Hacker News new | ask | show | jobs
by no_time 990 days ago
>If you listen to BitTorrent's DHT network, you'll build an index of everything shared on BitTorrent (over time),

Correct me if I'm wrong but as far as I understand, passively listening on DHT would only mean you build up a list of infohashes of everything shared on BitTorrent. You'd actually have to reach out to your DHT peers to know what files the infohashes actually represents.

Wrapping back to grandparent's question of

>Also what happens if illegal content gets scooped up into the index?

I think this could get dicey if someone announces something very illegal like CP, and your crawler starts asking every peer that announced the infohash about it's contents with this[0] protocol.

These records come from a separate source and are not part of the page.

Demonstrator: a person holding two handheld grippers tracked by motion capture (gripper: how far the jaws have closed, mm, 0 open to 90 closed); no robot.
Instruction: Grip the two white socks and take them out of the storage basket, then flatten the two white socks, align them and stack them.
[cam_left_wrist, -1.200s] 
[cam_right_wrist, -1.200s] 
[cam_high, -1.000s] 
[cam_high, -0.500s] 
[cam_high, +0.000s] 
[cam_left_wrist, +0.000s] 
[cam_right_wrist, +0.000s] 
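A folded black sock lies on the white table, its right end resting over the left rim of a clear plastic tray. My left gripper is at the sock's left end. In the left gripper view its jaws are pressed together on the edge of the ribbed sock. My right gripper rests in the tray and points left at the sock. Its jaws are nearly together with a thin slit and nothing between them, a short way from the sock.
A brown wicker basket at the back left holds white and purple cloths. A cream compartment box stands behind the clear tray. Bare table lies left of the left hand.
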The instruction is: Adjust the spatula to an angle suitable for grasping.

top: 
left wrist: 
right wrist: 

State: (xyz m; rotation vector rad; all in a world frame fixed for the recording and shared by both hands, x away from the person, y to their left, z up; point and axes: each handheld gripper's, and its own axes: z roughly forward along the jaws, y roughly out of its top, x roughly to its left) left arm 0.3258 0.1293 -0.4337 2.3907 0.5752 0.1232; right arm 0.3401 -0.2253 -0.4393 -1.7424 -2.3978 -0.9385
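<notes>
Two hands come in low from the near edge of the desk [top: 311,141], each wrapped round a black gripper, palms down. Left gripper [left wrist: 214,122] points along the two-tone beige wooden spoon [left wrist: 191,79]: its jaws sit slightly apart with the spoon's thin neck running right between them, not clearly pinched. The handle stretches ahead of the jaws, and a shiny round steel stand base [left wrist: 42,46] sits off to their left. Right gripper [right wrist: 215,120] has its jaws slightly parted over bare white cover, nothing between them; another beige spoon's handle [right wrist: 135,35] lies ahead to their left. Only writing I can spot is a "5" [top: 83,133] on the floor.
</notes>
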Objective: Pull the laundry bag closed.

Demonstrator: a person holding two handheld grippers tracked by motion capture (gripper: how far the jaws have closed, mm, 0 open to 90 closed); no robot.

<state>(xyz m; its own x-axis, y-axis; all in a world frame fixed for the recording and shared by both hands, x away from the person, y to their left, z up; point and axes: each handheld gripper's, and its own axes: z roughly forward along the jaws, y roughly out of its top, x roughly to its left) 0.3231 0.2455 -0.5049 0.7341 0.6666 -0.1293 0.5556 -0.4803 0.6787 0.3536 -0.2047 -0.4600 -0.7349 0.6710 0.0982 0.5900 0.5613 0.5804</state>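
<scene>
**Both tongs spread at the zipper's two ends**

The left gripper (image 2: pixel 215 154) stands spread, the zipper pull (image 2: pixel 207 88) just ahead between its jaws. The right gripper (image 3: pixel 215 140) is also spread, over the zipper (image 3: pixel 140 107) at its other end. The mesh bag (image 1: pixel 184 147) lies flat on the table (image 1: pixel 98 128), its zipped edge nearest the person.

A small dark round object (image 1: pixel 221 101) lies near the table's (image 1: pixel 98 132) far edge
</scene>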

This would put your IP into a pretty awful exclusive club of

A, other crawlers

B, actual people wanting downloading said CP

[0]: https://www.bittorrent.org/beps/bep_0009.html

2 comments

> Correct me if I'm wrong but as far as I understand, passively listening on DHT would only mean you build up a list of infohashes of everything shared on BitTorrent. You'd actually have to reach out to your DHT peers to know what files the infohashes actually represents.

Yes, you're correct! I should have stated that, you still need to resolve the metadata from the peers that have the infohashed files hosted. That's a separate operation from downloading the file's content.

Would this get hashes of items shared on private trackers too?
No because private trackers enforce that all torrents uploaded have DHT,PEX and LPD disabled. Usually done by a single tickbox that says “Make torrent private” in the client.

Of course, respecting these options in the torrent file is still up to the client. This is one of the reasons why all private trackers have a client whitelist too.